Quand on a eu le câble, cela devint la chaîne MTV où les clips Grunge servaient de coupures entre les courts fragments du dessin animé Daria. La version de MTV que nous captions en Europe n'était pas exactement la même qu'aux USA, je crois, elle était peu diversifiée, très répétitive - nous faisions des paris vers 1994-1995 avec ma petite soeur pour savoir au bout de combien de temps nous reverrions ce clip de Black Hole Sun de Soundgarden qui hantait compulsivement cette chaîne presque toutes les heures. Quand je suis allé en Russie en 2000, leur MTV était encore différent, légèrement plus libidineux que le nôtre. Vers 1991-1992, je restais parfois toute la nuit à regarder la chaîne d'info continue CNN pour la Premier Guerre du Golfe ou pour l'élection de Bill Clinton. 
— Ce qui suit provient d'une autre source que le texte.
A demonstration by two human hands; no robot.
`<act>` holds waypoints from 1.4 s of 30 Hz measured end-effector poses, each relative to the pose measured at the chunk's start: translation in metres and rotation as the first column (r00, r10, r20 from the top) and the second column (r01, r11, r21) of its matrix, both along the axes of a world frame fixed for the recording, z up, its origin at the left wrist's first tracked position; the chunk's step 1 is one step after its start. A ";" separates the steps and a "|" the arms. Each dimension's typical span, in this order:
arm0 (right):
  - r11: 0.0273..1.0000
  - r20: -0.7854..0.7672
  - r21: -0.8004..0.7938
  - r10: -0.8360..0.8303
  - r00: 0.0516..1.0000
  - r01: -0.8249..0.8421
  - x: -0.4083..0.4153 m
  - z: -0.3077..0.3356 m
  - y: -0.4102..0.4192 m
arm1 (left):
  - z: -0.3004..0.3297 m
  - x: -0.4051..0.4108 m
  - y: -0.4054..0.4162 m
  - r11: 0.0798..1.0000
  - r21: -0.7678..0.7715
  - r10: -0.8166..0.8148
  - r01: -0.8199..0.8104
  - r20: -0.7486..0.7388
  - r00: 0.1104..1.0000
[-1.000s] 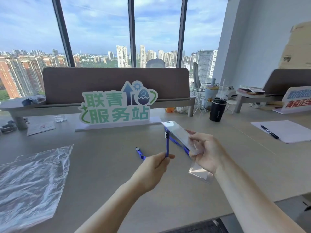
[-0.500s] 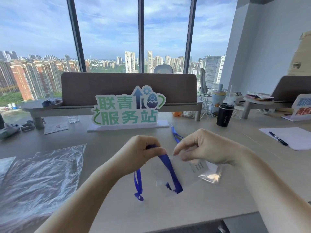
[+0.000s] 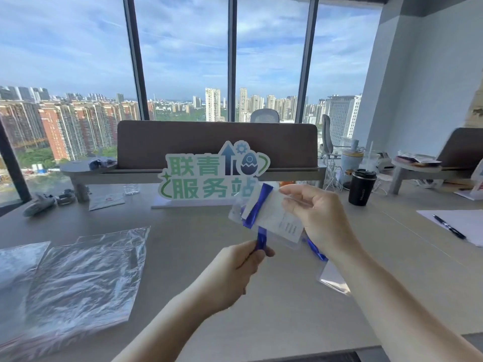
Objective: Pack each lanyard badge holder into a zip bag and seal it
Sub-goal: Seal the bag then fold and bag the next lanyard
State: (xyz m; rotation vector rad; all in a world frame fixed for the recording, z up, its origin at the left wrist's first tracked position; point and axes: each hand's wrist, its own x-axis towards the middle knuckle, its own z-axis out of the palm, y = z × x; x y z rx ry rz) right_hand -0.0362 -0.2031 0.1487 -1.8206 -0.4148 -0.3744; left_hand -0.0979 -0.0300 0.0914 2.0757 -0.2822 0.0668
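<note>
Clear zip bags (image 3: 78, 278) lie left, well apart from hands.

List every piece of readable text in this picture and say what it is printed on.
"联青服务站": green characters on the cut-out sign standing on the desk.
Black cup: small white brand mark, too blurred to read.
Card in the badge holder held by the right hand: small print, too blurred to read.
Red characters on the sign at the right edge: cut off, unreadable.

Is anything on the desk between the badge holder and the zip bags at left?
Nothing visible. The badge holder is held in the air by the right hand; the left hand pinches its blue lanyard. Bare desk lies before the zip bags.
</note>
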 end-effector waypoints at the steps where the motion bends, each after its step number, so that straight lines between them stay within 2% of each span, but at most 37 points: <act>1: 0.985 0.097 -0.164 -0.041 0.994 0.057 0.000 0.002 -0.001 | 0.001 -0.003 0.003 0.991 0.136 0.011 -0.014 0.019 1.000; 3: 0.878 0.192 -0.471 0.004 0.981 0.088 0.000 0.006 -0.004 | 0.010 -0.009 0.011 0.931 0.363 -0.014 -0.023 0.100 0.995; 4: 0.807 0.150 -0.589 0.066 0.986 0.036 -0.001 0.008 -0.005 | 0.016 -0.012 0.015 0.910 0.413 -0.039 -0.022 0.140 0.989; 6: 0.682 -0.074 -0.706 0.195 0.978 -0.190 -0.004 0.011 -0.006 | 0.027 -0.013 0.024 0.902 0.432 -0.073 -0.018 0.193 0.978; 8: 0.629 -0.305 -0.631 0.338 0.890 -0.455 -0.008 0.014 -0.007 | 0.035 -0.011 0.031 0.925 0.381 -0.088 0.004 0.203 0.975; 9: 0.627 -0.364 -0.559 0.401 0.841 -0.542 -0.009 0.016 -0.008 | 0.037 -0.010 0.033 0.947 0.320 -0.090 0.025 0.192 0.977; 12: 0.675 -0.408 -0.274 0.563 0.719 -0.685 -0.009 0.016 -0.009 | 0.036 -0.011 0.035 0.989 -0.015 -0.144 0.147 0.132 0.981; 14: 0.682 -0.334 -0.071 0.671 0.662 -0.728 -0.005 0.009 -0.008 | 0.028 -0.013 0.035 0.955 -0.251 -0.127 0.158 0.135 0.983; 17: 0.675 -0.237 0.207 0.737 0.634 -0.708 -0.002 -0.006 0.002 | 0.014 -0.017 0.032 0.883 -0.459 -0.050 0.092 0.102 0.994; 21: 0.775 -0.232 0.349 0.616 0.753 -0.527 -0.004 -0.016 0.024 | 0.004 -0.023 0.021 0.743 -0.669 0.040 -0.010 0.029 0.999; 24: 0.899 -0.275 0.297 0.404 0.873 -0.322 -0.006 -0.019 0.036 | -0.001 -0.027 0.018 0.651 -0.753 0.132 -0.097 -0.014 0.991; 27: 0.970 -0.170 0.165 0.206 0.964 -0.178 -0.010 -0.022 0.043 | -0.002 -0.030 0.017 0.568 -0.815 0.136 -0.116 -0.046 0.990; 29: 0.987 -0.092 0.075 0.150 0.984 -0.143 -0.011 -0.025 0.046 | -0.004 -0.030 0.018 0.531 -0.829 0.175 -0.175 -0.095 0.980; 32: 0.978 -0.135 0.029 0.209 0.969 -0.207 -0.011 -0.029 0.047 | -0.011 -0.028 0.024 0.582 -0.763 0.297 -0.282 -0.123 0.947; 35: 0.887 -0.315 0.111 0.459 0.831 -0.448 -0.008 -0.028 0.045 | -0.019 -0.028 0.035 0.655 -0.685 0.304 -0.319 -0.147 0.941; 38: 0.785 -0.376 0.160 0.609 0.698 -0.598 -0.009 -0.033 0.052 | -0.027 -0.032 0.048 0.699 -0.636 0.254 -0.326 -0.205 0.945; 40: 0.780 -0.388 0.162 0.613 0.688 -0.604 -0.012 -0.042 0.062 | -0.031 -0.037 0.059 0.728 -0.591 0.247 -0.347 -0.246 0.937; 42: 0.801 -0.383 0.112 0.580 0.718 -0.588 -0.013 -0.054 0.074 | -0.039 -0.041 0.077 0.795 -0.471 0.283 -0.382 -0.267 0.921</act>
La télé avait été notre baby sitter, comme d'autres écrans le sont aujourd'hui pour la génération actuelle. Quand j'ai regardé la série Dream On sur Canal Jimmy (sur un homme qui a passé toute son enfance devant l'écran et ne pense plus que par extraits de ces émissions), l'identification au protagoniste était totale.

L'ordinateur a désormais remplacé la télévision. Je suis un peu partagé. 
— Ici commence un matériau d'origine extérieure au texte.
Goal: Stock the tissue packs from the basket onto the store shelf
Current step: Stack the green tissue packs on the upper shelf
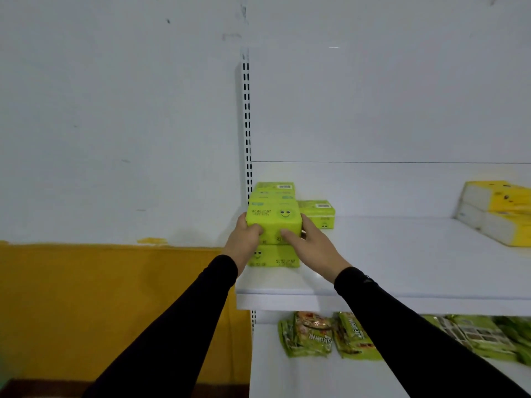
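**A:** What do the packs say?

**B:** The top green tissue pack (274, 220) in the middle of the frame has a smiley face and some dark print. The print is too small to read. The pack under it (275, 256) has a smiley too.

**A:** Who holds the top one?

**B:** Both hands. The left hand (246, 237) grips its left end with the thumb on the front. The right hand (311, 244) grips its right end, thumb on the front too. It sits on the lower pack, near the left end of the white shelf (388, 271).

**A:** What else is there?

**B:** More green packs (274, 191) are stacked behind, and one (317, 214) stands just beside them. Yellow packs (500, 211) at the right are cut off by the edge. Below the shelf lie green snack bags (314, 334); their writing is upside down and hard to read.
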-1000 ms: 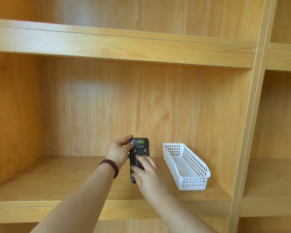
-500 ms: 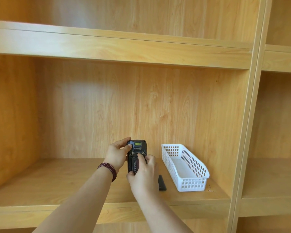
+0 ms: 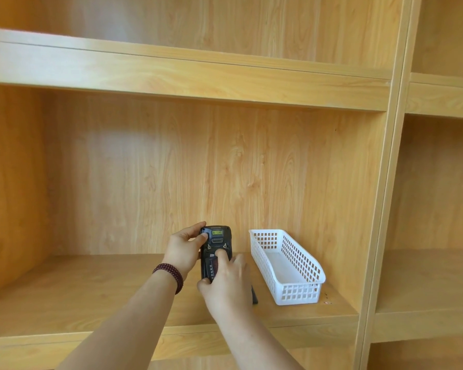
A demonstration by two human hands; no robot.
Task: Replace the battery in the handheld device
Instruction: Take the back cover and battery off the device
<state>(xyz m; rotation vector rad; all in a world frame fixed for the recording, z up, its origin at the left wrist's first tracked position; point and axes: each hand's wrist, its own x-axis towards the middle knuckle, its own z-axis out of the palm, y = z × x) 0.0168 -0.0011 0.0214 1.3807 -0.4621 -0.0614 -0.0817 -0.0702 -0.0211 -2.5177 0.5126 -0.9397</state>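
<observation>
Black handheld device (image 3: 216, 243) held upright above the wooden shelf (image 3: 91, 295), back side toward the camera, cover off.

Gripped on its left edge by the left hand (image 3: 183, 251), fingers curled around the top corner, thumb against the near face. Pressed at the open battery bay by the right hand (image 3: 229, 283), fingers close together, thumb under the lower end. Dark flat piece (image 3: 254, 296) lying on the shelf just behind the right hand, mostly hidden. White perforated basket (image 3: 300, 293) standing near, to the right. Beaded bracelet (image 3: 170, 276) on the left wrist.
</observation>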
Je suis reconnaissant de ne plus laisser des émissions que je n'aurais pas dû avoir la patience de regarder (comme ces chaînes d'info). Je suis surtout très heureux de n'avoir jamais vu les pires poubelles comme Hanouna, qui a l'air sorti d'une parodie de l'idiocratie, ou de ne connaître aucun des députés RN qui pullulent sur les chaînes d'info crypto-fascistes bollorrhéiques. 

Mais je regrette parfois des éléments de ce grand uniformisateur de la poignée de chaînes d'Etat, je regrette de toujours "choisir" ce que je veux voir. Il y a beaucoup d'émissions que je n'aurais jamais regardées si la programmation de mon enfance ne me l'avait pas imposé en synchronisant toute ma génération. Je rate parfois pendant des années des succès (y compris certains qui sont mérités) que regardent la majorité de mes compatriotes. Avant ma naissance, la chaîne unique de l'ORTF était encore plus égalisatrice dans son jacobinisme : si elle passait un programme ambitieux comme une dramatique tiré de la littérature, toute la France qui était équipée (70% des ménages ont la télé en 1970) devait pouvoir en parler le lendemain dans la cour de récréation. Je viens de m'abonner à l'INA mais j'ignore si c'est le début de ma démence sénile qui me donne un grand plaisir à l'utiliser.

L'expérience analogue de se voir imposer des films est maintenant de se laisser porter par les algorithmes des sites de partages de vidéo. Cela peut être déprimant si l'algorithme vous diffuse certains choix les plus populaires : des vidéos fachos ou conspirationnistes qui sont censées exprimer la vox Populi. Et j'ai parfois peur de ce que charrient les Influenceurs de YouTube dans la génération "Alpha" chez qui ils sont devenus les nouveaux Gourous. Ce sont les Influenceurs sélectionnés par la concurrence aveugle qui synchronisent les cours de récréation, plus seulement des présentateurs légèrement filtrés par l'Etat ou des corporations. 

Il y a parfois des trouvailles très heureuses et surprenantes aussi (surtout dans la désynchronisation où on peut découvrir des chaînes étrangères ou des émissions du passé). L'ennui est que l'algorithme devient ensuite une malédiction karmique. On risque de se voir proposer beaucoup de déchets si jamais on s'abaisse à en regarder une par curiosité voyeuriste. On intériorise donc une mauvaise conscience, une honte craintive face au "putaclic" (clickbait), une vergogne puritaine en se disant que Notre Seigneur Algorithme est un panoptique qui nous juge et nous punit en nous enfermant dans des bulles infernales qui s'auto-renforcent.